NAKASEC Network’s Statement on the Adoptee Citizenship Act

By March 5, 2021No Comments

March 5, 2021

 

Press Contacts 

Sam Yu, Communications Manager syu@nakasec.org, 213.703.0992 

Michelle Liang, Policy Manager  michelle@nakasec.org

 

NAKASEC Network’s Statement on the Adoptee Citizenship Act

 

Chicago, IL – Chicago, IL – Yesterday, Rep. Adam Smith (D-WA-9) and Rep. John Curtis (R-UT-3) introduced the Adoptee Citizenship Act of 2021 (H.R. 1593) into the U.S. House of Representatives, which would grant automatic citizenship to individuals who were adopted into the United States as children by U.S. citizen parents. There are thousands of intercountry adoptees who are living without citizenship due to a loophole in the Child Citizenship Act of 2000, and an estimated 19,000 Korean American adoptees alone whose U.S. citizenship has not been confirmed. . The movement of this bill, a step to ensure that all intercountry adoptees have U.S. citizenship and that no adoptee is left behind, is a testament to the outreach and organizing of adoptee and immigrant justice movements. 

 

Becky Belcore, NAKASEC Executive Director and intercountry adoptee, expressed:

“Many adoptees who do not have citizenship are essentially stateless- facing the inability to obtain a driver’s license or work legally, and are being deported to countries where they do not know the language or culture, have no known family and great difficulties in surviving.
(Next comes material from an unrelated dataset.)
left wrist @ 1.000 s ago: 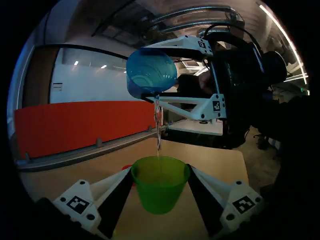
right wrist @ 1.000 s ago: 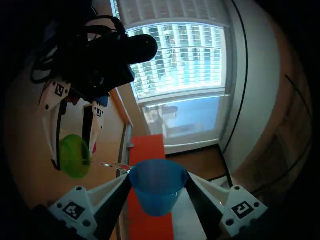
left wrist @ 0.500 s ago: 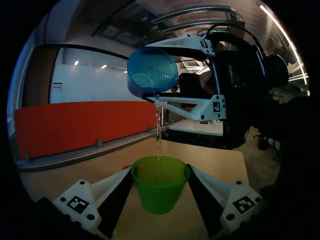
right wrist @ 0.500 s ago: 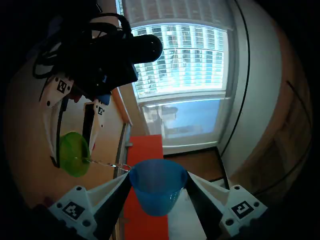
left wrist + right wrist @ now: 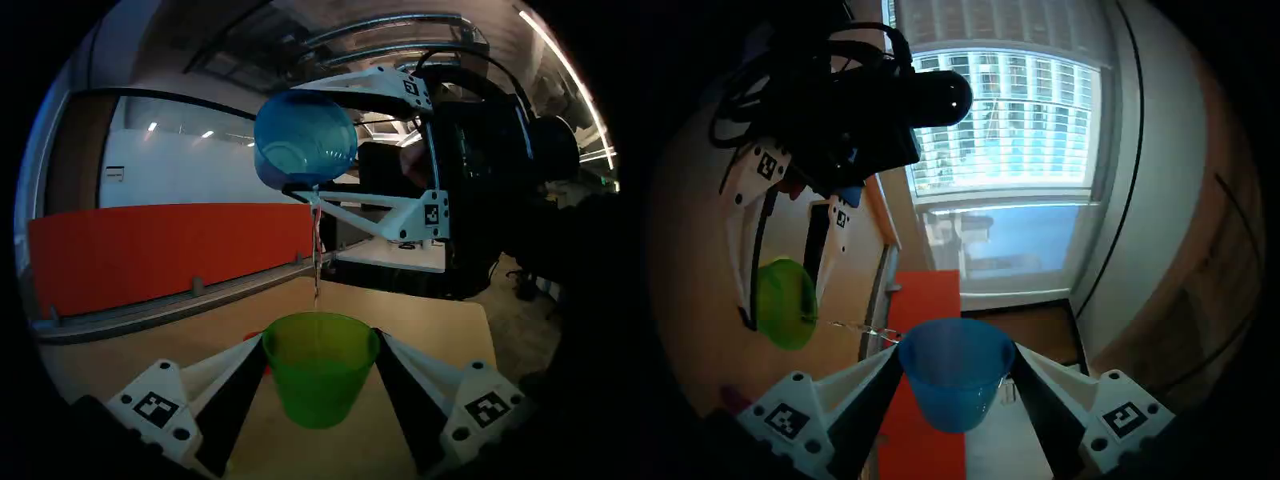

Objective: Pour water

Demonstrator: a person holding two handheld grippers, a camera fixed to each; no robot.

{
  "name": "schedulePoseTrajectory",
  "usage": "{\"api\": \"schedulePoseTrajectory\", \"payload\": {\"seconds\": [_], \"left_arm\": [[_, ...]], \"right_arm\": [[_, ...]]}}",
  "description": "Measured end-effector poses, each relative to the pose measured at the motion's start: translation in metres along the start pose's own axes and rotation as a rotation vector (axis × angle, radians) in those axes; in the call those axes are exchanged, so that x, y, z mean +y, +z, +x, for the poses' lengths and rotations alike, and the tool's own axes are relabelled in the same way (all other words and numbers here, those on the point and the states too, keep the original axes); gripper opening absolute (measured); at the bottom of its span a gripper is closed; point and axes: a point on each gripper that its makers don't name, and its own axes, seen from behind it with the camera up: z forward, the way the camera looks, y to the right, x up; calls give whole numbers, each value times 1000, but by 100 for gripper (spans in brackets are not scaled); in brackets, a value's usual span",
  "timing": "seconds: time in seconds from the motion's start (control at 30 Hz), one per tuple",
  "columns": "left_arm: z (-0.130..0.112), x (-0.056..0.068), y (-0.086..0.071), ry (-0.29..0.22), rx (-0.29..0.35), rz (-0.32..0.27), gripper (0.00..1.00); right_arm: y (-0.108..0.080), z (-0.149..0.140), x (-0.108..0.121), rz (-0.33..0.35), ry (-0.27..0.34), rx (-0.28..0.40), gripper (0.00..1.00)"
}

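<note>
The left tongs (image 5: 320, 340) are clamping the green cup (image 5: 320, 384) by its sides, holding it upright over the bench (image 5: 432, 320). The right tongs (image 5: 956, 356) are clamping the blue cup (image 5: 954, 392), which is tipping on its side directly above the green cup. A thin water stream (image 5: 317, 248) is falling from the blue cup's lower rim toward the green cup's open mouth. Compared with one second ago, the blue cup is sitting marginally higher in the left gripper view, the stream is continuing, and both grips are remaining unchanged. An orange panel (image 5: 160, 248) is standing behind the bench.
</note>
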Motion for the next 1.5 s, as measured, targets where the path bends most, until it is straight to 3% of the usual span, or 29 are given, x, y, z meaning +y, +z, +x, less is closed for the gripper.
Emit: {"api": "schedulePoseTrajectory", "payload": {"seconds": [1.5], "left_arm": [[6, -2, 0, -12, 19, 5, 89]], "right_arm": [[3, 22, 6, -29, -187, 12, 92]]}}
The deportation of adoptees underscores just how broken the American immigration system is.” 

 

We are truly excited about the opportunity for passage of this bill in the 117th Congress. Last year, in the 116th Congress, the Adoptee Citizenship Act of 2019 garnered support from an unprecedented bi-partisan group of 96 U.S. House Representatives. Furthermore, multiple statements about the situation of adoptees without citizenship were included in the record of the “Immigrants as Essential Workers” hearing in the House Judiciary Subcommittee on Immigration & Citizenship. Given the past and current momentum of this bill and the unique political window in which we are living, we urge Congress to do everything in its power to enact this legislation into law as soon as possible. 

 

Learn more about this issue by watching this powerful short documentary and take action now by signing  this letter of support! Also please see Congressman Adam Smith’s Press Release

 

NAKASEC’s mission is to organize Korean and Asian Americans to achieve social, racial and economic justice. The NAKASEC Network includes HANA Center (Illinois), Woori Center (Pennsylvania), NAKASEC VA (Virginia), MinKwon Center (New York), Korean Resource Center (California) and the Korean American Voters League (Texas).